Assuming it's filled with nice, dry air, I would imagine the neck O-ring would go before enough of the oxygen is consumed by cool, dry air oxidation of the metal. Of course, if it hasn't gone yet, you may as well breathe it down.

If you were concerned about it, and you have an analyzer handy for checking your nitrox mixes, you could always check the oxygen fraction. If it's still 20.9% (again, assuming it was air) and it doesn't smell or taste, it's fine. Air in a sealed clean metal container won't go bad. Oxygen could be consumed by oxidation (corroding the metal, for example), and the seals (neck O-ring, for example) will break down and eventually fail (but you'd see that on your SPG), but other than those, you can consider the air basically "inert" for the purposes of storage.

Then again, if it had been *years* since you'd been diving (a shame, that would be), you should probably have your regulators checked and serviced, your tank(s) vis'd, etc... In that case, $5 or so of air is almost rounding error. :D
 
ClayJar:
The only information I've ever read on "stale air" was a passing mention noting that corrosion (which consumes oxygen) could decrease the oxygen fraction in the air. Obviously, I just had to try some numbers out...

Let's start with a fictional "Iron 80". Now, since we know that 1 mole of gas occupies 22.4 liters of volume at STP, and using the conversion 28.3 liters per cubic foot, we find out our ~200 bar I-80 is a conveniently-sized 100 mole tank. Since it's been there a while, we'll assume it was filled with standard air (since we would've certainly used a nitrox fill by now), and we'll simplify things by rounding to 21% O2 / 79% N2.

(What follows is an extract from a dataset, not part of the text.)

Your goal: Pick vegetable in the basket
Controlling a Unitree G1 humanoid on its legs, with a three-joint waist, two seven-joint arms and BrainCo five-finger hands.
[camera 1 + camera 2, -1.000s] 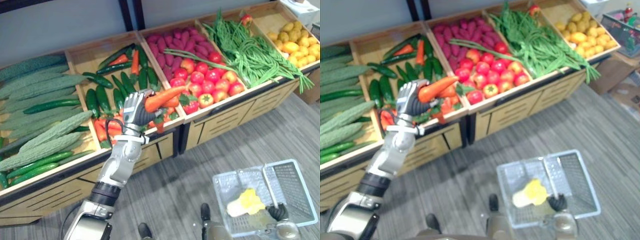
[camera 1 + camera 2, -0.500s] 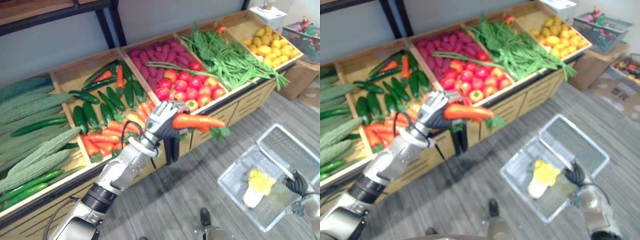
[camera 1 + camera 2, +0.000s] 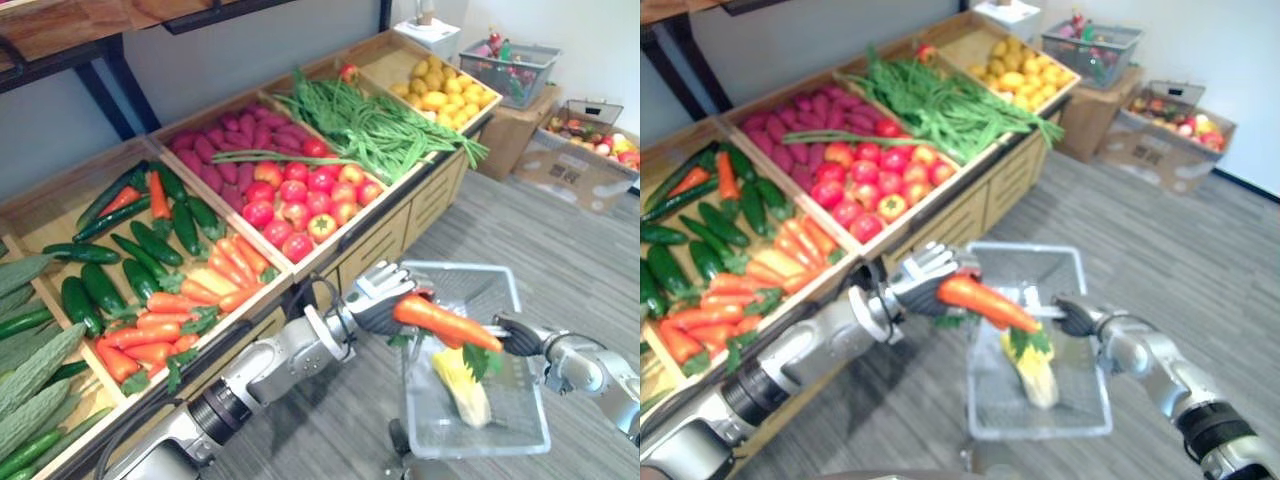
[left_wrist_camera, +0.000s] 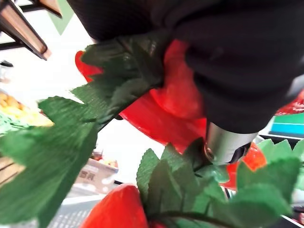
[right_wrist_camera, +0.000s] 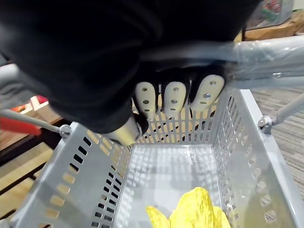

In NAUI's Nitrox Diver course materials, they state that the EAN dive tables can be used with gas mixtures within 1% of the stated fraction of O2, so we'll assume our old air will be good if it still has 20% oxygen by the time we use it. Doing the numbers, that means we can "use up" 1.25 moles of O2 to form 0.83 moles of rust (Fe2O3, the red, flaky rust), which is 133 grams, 0.29 pounds, or about 4 and 3/4 ounces of rust. (Incidentally, the I-80 would've lost only about 40psi from the oxygen used up to make the rust, assuming the rust was the same volume as the iron from which it came.)

So, basically, if you shake your tank and hear a big pile of rust rattling around inside it, don't use it, but stale air should likely be the least of your worries. I'd be more concerned about getting crud into my regulators.

Your wicked smart yo!!! I don't believe I have seen anything as clear or well versed on any board. Thanks.
 
I just bought 4 steel 72's that have been stored with 500PSI since 1981. I was curious so I took a swim in the pool and couldn't tell any difference. The bottles were not rusted inside at all.